Please don’t let social media tell you if you’re gluten intolerant- let your body tell you.

Most people who adopt a gluten free lifestyle eat a clean diet. Avoiding gluten can lead to eating far less simple carbohydrates as well as processed sugars. Regardless,whether or not you are allergic or intolerant to gluten, the fact is that gluten is inflammatory. And inflammation is the gateway to disease.

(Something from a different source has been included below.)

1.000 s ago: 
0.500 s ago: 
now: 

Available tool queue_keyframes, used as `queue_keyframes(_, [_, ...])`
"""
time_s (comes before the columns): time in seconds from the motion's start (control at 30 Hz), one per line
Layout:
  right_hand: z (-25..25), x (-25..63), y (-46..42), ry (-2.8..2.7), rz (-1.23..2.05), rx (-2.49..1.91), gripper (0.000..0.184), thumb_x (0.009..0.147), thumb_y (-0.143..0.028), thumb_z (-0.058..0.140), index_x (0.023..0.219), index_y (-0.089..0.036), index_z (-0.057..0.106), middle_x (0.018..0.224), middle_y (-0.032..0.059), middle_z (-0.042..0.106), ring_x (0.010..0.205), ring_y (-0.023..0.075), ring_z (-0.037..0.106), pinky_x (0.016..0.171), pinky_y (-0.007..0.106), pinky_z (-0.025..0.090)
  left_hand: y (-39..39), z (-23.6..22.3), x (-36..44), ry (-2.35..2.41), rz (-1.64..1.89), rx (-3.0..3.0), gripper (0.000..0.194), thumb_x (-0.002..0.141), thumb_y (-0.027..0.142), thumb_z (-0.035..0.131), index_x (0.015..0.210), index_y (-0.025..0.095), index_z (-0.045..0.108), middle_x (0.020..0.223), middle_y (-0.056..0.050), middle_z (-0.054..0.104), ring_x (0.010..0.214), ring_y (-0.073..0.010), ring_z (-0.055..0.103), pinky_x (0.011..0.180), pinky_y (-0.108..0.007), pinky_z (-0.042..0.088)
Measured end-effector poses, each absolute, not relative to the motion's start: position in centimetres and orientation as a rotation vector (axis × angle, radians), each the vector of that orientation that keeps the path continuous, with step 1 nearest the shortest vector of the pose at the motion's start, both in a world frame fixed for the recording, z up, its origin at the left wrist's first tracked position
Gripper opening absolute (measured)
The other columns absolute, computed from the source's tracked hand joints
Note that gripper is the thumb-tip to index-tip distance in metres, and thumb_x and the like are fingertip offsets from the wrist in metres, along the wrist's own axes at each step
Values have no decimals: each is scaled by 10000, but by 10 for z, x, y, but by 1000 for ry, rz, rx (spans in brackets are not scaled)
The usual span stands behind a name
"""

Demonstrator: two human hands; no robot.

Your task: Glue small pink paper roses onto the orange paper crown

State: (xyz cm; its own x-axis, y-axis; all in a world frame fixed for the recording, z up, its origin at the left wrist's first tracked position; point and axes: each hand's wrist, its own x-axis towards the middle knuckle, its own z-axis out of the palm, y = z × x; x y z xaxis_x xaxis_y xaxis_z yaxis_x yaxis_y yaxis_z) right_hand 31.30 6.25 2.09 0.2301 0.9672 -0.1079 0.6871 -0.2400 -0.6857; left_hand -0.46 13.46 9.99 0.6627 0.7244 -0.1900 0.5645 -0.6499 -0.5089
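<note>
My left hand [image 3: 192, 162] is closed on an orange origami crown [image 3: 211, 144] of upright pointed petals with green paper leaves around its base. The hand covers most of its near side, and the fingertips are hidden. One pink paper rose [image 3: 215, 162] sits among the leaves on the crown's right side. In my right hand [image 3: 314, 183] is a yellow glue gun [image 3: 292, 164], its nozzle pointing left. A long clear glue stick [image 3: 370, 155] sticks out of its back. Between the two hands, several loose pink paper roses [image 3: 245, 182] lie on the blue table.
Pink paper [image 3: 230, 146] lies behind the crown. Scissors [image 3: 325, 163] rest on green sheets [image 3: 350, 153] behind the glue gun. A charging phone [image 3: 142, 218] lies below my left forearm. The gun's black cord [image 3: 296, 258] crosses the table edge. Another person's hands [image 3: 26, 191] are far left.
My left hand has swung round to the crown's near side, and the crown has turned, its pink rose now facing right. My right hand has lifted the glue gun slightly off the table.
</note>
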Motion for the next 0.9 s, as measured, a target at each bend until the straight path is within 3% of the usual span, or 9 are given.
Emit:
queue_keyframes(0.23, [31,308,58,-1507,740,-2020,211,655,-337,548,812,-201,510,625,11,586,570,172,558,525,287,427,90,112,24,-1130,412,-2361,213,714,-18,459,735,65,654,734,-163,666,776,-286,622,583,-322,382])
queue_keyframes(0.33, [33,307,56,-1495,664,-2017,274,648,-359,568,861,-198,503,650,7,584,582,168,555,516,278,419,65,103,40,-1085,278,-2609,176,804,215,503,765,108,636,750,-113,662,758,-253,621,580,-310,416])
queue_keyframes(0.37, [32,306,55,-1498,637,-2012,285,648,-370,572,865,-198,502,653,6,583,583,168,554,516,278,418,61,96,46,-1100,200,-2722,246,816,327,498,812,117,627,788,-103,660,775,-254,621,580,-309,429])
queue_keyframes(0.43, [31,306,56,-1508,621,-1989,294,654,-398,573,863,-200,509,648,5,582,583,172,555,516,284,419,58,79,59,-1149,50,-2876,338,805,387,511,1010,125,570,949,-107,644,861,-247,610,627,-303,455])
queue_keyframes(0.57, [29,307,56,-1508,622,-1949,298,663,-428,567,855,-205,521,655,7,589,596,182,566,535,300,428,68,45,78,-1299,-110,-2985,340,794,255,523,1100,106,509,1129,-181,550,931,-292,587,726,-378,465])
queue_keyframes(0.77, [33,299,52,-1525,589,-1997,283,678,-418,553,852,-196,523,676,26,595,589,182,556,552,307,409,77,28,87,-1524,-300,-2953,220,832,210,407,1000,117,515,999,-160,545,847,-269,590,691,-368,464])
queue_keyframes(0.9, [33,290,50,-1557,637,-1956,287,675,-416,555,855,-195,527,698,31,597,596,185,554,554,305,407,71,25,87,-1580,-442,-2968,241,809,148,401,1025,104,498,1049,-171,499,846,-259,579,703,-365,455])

Trust me, I’ve read the studies and consulted with the experts. Gluten can make people very ill – that’s been proven. More important, I have witnessed many of my clients, friends and family members as they reap the health benefits of ditching gluten. Unfortunately, for all you gluten free pessimists out there, the debate has been indisputably settled by multiple scientists and experts – and re-confirmed by millions and millions of individuals whose entire lives have been changed by adopting a GF lifestyle.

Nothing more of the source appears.